Después de dejar su nombre en el registro de Croquentin, se apro­ximó a maese La Huriére que había visto la primorosa firma, y deseaba tener en su libro una rúbrica tan gloriosa; fue pues recibido, no con los brazos abiertos, sino con el re­gistro abierto, cogió la pluma de manos de un mercader de lanas, es­cribió segunda vez su nombre con un garrapato cien veces más magní­fico, y preguntó a maese La Hurié­re si no había más registros en donde firmar.

La Huriére tenía malas pulgas; miró a Chicot al soslayo, y Chicot le miró a él cara a cara; La Huriére pronunció entre dientes la palabra hugonote, Chicot la de bodegonero.

Dejó el posadero el registro para empuñar la espada, Chicot tiró la pluma para desenvainar la suya; se­gún todas las probabilidades, iba a concluir aquel accidente con unas cuantas estocadas, de que no hubie­ra salido muy bien librado el dueño de la Hermosa Estrella, cuando sin­tió Chicot que le pellizcaban en el codo, y se volvió precipitadamente.

El que le pellizcaba era el rey, disfrazado de simple ciudadano; iba acompañado de Quelus y Maugiron, disfrazados como él, y además de la tizona llevaba cada uno un buen arcabuz al hombro.

-¿Qué es eso? -dijo el rey-; los buenos católicos no deben dispu­tar entre sí, porque, vive Dios, que es dar muy mal ejemplo.

-Caballero -repuso Chicot, co­mo si no hubiese conocido a En­rique-, decidid de qué parte está la razón; ese tunante da voces a los que pasan para que firmen en su re­gistro, y luego que han firmado me­te todavía más ruido.

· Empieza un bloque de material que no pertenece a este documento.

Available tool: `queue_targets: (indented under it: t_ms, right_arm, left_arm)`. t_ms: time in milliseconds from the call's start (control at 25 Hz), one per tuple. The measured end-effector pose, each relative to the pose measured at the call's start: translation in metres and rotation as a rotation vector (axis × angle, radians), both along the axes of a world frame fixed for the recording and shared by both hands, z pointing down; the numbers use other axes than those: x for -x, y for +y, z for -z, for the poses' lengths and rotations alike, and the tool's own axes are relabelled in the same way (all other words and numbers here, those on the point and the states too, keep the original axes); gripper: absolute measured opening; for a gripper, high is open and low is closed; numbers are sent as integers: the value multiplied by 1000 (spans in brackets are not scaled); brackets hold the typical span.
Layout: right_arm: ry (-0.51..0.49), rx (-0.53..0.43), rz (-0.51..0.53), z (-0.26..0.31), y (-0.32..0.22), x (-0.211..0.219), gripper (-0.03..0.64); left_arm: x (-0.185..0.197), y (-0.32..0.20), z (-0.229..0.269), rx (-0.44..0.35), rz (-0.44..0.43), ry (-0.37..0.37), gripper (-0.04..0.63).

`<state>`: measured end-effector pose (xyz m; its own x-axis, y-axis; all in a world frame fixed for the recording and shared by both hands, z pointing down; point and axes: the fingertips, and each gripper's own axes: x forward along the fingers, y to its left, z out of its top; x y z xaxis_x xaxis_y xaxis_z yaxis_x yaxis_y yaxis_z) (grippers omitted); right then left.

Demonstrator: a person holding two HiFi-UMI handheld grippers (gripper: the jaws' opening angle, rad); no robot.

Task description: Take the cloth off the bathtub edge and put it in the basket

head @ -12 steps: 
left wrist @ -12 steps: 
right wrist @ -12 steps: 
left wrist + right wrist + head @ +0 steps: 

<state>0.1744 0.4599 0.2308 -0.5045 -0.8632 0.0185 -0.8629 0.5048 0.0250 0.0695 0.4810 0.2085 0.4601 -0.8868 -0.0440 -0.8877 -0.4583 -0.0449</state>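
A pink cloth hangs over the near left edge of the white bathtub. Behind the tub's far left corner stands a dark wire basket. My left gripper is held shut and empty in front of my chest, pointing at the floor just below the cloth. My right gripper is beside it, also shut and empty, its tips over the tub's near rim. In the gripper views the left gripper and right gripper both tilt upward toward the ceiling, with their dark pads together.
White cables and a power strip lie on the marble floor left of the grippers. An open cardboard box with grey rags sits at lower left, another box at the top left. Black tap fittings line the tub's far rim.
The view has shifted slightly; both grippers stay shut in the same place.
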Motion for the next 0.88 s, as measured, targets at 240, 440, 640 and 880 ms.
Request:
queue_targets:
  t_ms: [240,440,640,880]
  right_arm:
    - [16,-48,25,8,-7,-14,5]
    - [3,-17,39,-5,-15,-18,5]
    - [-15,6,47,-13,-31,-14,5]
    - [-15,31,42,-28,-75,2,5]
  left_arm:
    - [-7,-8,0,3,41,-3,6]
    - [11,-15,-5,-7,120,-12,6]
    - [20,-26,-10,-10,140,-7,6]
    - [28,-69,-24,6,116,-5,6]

Llamaron la atención de La Hu­riére otros nuevos aficionados, al mismo tiempo que una oleada sepa­ró a Chicot, al rey y a sus acom­pañantes del fanático hostelero, em­pujándoles hasta el escalón de una puerta desde donde se dominaba to­da la calle.

-¡Qué ardor! -exclamó Enri­que-: ¡hermosa tarde para la reli­gión en las calles de mi buena ciu­dad!

-Sí, señor, pero muy mala para los herejes y ya sabe Vuestra Ma­jestad, que le tienen por tal: mirad a la izquierda, más, más todavía, allí; ¿qué ves?